The other difficulty is that we, as viewers, have a natural tendency to assume that we're always being told the truth, within the context of the fictional universe we're viewing. When Daystrom says that M5 is more advanced than any other computer ever installed on a starship, we believe him. And Daystrom himself may well have believed it.

Star Trek: Discovery is working around these problems a couple of different ways. Firstly, Control comes by most of its really advanced capabilities after "contamination" by its own future self (a Grandfather Paradox that mostly blows right by us), and absorption of data form the Sphere. Before that, we don't really know that it's that much more advanced than, say, the computers aboard Discovery or Enterprise; only that it's been relied upon by people who are not as wary as Kirk (or Georgiou, for that matter) of non-biological intelligences for decision making.

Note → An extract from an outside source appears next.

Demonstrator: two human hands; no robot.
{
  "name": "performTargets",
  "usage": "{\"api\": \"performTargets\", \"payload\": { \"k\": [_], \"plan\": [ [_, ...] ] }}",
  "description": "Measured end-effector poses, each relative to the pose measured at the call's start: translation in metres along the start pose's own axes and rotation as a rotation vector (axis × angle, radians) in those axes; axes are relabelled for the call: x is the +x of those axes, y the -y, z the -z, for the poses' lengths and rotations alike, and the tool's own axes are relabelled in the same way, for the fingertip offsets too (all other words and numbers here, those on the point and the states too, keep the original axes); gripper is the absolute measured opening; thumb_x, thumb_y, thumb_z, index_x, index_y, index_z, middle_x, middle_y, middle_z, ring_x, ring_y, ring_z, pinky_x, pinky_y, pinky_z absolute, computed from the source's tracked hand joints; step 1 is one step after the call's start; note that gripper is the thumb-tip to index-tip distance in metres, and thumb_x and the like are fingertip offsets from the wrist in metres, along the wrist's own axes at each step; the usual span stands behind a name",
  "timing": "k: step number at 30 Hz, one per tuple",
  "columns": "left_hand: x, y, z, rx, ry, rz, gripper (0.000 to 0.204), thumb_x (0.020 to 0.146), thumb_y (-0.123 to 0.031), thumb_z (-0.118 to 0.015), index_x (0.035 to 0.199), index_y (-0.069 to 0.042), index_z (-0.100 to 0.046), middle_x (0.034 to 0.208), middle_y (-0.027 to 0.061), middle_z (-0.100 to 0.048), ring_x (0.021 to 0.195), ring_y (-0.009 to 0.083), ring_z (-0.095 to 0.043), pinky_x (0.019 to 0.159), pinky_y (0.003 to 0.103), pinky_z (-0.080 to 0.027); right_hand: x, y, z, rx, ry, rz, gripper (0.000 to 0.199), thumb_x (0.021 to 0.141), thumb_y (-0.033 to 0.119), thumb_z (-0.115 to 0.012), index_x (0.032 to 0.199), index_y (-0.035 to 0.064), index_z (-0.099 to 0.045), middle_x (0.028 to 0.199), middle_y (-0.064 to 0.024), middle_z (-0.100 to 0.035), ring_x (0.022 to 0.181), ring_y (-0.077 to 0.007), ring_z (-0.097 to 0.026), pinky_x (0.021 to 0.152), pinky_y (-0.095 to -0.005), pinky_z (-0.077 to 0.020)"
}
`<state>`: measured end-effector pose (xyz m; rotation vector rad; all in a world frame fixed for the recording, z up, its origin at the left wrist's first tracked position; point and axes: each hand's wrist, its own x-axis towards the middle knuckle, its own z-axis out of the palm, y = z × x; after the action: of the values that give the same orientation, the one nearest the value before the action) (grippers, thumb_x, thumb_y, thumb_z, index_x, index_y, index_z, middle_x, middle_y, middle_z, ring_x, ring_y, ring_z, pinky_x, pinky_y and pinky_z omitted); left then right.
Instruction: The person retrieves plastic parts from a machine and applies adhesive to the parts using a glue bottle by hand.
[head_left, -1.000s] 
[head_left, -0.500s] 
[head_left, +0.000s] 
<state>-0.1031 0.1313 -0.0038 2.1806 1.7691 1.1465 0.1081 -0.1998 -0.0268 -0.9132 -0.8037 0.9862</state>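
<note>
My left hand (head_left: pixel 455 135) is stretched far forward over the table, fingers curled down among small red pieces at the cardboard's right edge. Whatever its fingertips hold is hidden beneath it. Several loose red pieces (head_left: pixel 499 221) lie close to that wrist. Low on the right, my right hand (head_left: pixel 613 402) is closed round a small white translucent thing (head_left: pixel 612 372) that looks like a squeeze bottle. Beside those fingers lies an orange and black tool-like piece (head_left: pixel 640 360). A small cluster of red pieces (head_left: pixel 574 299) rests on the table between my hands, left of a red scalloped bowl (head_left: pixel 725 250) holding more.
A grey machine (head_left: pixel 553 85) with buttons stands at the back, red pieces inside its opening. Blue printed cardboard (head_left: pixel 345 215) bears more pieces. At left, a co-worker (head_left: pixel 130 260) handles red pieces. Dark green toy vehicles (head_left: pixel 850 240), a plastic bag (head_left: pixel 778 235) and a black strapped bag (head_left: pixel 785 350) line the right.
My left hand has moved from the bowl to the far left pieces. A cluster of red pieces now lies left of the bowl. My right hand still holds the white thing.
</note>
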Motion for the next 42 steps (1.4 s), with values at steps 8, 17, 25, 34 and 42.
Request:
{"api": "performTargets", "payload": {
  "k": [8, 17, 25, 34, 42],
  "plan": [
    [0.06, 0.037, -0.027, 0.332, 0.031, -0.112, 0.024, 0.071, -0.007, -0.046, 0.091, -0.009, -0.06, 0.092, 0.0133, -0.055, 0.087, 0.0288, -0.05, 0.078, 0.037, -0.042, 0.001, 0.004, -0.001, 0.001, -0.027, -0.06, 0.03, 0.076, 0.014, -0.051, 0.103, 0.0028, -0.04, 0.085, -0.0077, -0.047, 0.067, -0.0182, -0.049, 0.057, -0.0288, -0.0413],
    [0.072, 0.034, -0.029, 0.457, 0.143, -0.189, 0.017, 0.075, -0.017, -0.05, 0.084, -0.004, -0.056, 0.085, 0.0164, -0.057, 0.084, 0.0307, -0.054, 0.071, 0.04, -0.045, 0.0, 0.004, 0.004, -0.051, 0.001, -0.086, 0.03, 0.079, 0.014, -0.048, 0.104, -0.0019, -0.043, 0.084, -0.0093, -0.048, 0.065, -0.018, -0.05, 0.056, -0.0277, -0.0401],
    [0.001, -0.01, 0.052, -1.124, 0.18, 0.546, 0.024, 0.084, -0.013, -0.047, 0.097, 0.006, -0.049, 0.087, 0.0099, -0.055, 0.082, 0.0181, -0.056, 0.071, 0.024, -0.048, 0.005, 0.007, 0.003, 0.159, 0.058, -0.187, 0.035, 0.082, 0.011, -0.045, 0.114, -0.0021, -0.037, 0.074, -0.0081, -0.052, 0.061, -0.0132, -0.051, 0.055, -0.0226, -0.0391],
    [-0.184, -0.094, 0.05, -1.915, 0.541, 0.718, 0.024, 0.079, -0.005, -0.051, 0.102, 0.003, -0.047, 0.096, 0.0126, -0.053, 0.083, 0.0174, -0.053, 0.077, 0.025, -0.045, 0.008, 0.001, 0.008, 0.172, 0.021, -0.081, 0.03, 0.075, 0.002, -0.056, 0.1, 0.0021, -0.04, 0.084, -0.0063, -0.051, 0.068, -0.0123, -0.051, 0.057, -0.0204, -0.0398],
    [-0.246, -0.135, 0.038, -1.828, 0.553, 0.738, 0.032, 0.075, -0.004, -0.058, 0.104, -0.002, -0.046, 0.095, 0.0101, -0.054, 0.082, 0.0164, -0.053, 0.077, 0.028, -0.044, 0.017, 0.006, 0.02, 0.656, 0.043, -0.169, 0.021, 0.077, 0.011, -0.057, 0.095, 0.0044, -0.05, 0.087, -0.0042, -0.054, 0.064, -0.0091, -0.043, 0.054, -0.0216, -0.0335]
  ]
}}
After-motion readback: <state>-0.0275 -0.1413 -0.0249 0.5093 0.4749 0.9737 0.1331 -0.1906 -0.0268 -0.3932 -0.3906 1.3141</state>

Secondly, most of the events of Season 2 wind up highly classified. Spock knows about Control, but he himself advises Starfleet not to ever talk about it again (DIS: "Such Sweet Sorrow, Part 2"). Spock is essentially formulating a primitive Temporal Prime Directive for Starfleet, and we're left to assume that they listen to him, at least on some level. So, he's not about to contradict Daystrom, 10 years later, by mentioning a highly classified Section 31 AI that became infected by its own future self and tried to become powerful enough to destroy all sentient life (even though Daystrom knowing about that might have made him think twice). Nobody else involved in TOS: "The Ultimate Computer" would have known about Control at all.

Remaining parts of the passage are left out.